• [Work item] Look below for the line that contains "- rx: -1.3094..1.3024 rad", then copy it and each following line exactly, through and including the line that contains "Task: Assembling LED".

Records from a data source
------------------------
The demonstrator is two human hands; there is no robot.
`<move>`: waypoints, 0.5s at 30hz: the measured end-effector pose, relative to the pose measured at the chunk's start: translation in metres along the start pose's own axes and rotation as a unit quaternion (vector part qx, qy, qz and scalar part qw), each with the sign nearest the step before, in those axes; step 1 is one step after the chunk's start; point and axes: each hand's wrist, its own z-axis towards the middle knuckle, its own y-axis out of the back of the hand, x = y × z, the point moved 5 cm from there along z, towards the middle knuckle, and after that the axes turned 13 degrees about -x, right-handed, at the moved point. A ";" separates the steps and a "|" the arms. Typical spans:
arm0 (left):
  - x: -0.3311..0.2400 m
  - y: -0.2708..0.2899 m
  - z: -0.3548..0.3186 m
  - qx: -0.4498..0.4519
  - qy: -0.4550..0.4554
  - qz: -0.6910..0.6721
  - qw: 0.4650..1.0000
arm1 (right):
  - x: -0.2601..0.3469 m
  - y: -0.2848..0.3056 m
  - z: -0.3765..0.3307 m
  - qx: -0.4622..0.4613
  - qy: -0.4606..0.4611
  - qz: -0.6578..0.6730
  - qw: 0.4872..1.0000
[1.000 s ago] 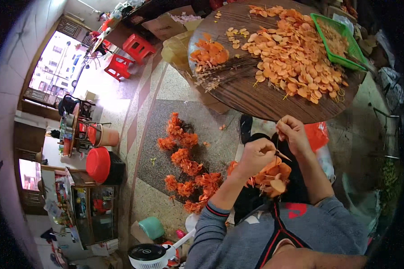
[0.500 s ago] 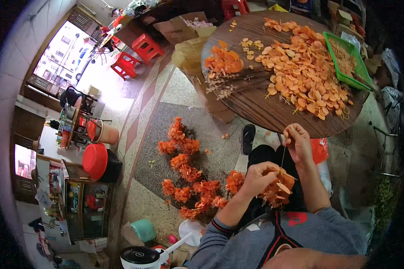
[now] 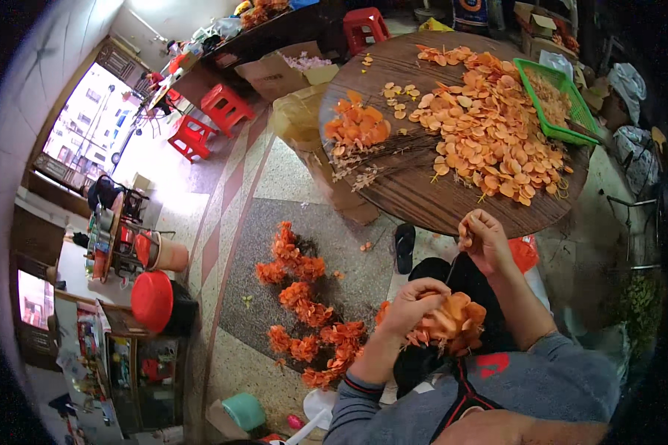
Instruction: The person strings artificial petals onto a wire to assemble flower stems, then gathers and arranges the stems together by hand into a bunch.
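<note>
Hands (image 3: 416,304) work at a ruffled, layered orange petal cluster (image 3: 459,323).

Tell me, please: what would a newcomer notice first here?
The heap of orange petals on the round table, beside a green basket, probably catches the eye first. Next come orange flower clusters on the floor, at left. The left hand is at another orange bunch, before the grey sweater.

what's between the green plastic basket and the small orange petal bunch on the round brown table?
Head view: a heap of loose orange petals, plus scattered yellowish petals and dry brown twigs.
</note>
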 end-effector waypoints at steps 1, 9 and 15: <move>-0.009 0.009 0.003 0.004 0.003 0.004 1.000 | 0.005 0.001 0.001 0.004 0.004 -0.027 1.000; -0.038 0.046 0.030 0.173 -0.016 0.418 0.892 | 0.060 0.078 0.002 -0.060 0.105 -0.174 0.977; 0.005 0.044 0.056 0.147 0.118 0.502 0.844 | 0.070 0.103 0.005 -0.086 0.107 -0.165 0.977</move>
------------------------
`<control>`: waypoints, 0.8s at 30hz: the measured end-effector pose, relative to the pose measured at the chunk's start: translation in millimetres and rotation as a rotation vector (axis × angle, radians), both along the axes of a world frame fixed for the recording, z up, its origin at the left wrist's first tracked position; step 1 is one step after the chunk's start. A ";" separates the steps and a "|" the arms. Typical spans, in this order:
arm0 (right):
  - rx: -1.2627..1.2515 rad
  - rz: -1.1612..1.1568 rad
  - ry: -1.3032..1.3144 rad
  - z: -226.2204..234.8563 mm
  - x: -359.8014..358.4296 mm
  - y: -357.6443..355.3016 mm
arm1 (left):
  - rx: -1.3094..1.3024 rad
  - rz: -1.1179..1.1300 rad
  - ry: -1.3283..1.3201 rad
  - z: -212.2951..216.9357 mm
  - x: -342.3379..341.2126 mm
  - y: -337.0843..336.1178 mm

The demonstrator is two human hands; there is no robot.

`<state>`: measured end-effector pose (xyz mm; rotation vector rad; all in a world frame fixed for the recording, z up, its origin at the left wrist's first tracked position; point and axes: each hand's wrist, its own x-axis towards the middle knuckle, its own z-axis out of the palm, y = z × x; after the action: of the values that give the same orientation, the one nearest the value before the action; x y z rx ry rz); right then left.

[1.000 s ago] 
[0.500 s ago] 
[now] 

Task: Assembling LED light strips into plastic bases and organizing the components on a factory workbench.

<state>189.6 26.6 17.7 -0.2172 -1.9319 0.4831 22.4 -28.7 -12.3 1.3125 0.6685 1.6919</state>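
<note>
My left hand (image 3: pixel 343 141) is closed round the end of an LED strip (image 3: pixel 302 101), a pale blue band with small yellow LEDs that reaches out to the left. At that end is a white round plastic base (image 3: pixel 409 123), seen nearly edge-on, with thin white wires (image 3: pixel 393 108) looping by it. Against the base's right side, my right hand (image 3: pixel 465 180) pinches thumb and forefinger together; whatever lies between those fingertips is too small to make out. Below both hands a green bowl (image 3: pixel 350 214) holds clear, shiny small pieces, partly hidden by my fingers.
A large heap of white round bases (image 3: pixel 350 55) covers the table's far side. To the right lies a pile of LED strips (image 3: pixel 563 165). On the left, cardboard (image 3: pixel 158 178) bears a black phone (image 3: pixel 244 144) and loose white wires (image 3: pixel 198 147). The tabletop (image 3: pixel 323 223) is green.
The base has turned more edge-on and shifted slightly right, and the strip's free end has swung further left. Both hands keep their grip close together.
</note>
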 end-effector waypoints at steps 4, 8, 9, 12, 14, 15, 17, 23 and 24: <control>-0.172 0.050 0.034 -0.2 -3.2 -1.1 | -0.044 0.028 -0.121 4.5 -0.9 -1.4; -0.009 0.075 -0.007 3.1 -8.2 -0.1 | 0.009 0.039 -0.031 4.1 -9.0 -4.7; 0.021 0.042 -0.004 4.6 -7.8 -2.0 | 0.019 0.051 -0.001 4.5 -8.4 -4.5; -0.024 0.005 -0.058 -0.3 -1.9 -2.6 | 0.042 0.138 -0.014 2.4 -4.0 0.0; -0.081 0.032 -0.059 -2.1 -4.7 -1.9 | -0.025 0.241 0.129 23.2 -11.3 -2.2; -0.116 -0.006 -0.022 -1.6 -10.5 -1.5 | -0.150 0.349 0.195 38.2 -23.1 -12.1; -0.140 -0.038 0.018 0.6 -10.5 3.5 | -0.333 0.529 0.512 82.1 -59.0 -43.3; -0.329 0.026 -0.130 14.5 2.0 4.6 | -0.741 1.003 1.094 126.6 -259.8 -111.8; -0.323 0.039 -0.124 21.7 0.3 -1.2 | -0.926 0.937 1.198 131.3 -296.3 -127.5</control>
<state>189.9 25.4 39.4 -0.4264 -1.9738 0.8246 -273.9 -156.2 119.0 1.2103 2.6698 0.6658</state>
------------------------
• [Response below]
  - rx: -1.3094..1.3024 rad
  - rz: -1.1179..1.1300 rad
  - ry: -1.3283..1.3201 rad
  - z: -212.2951..216.9357 mm
  - x: -342.3379..341.2126 mm
  - y: -337.0843..336.1178 mm

The demonstrator is two human hands; there is no robot.

`<state>`: measured end-effector pose (xyz mm; rotation vector rad; all in a world frame fixed for the recording, z up, its origin at the left wrist's first tracked position; point and axes: each hand's wrist, its own x-axis towards the middle knuckle, its own z-axis out of the palm, y = z × x; after the action: of the values that give the same orientation, the one nearest the value before the action; x y z rx ry rz); right then left.

[1.000 s ago] 
[0.500 s ago] 
[now] 

Task: Assembling LED light strips into plastic bases and organizing the components on a factory workbench.

Output is finished, and nothing else is required.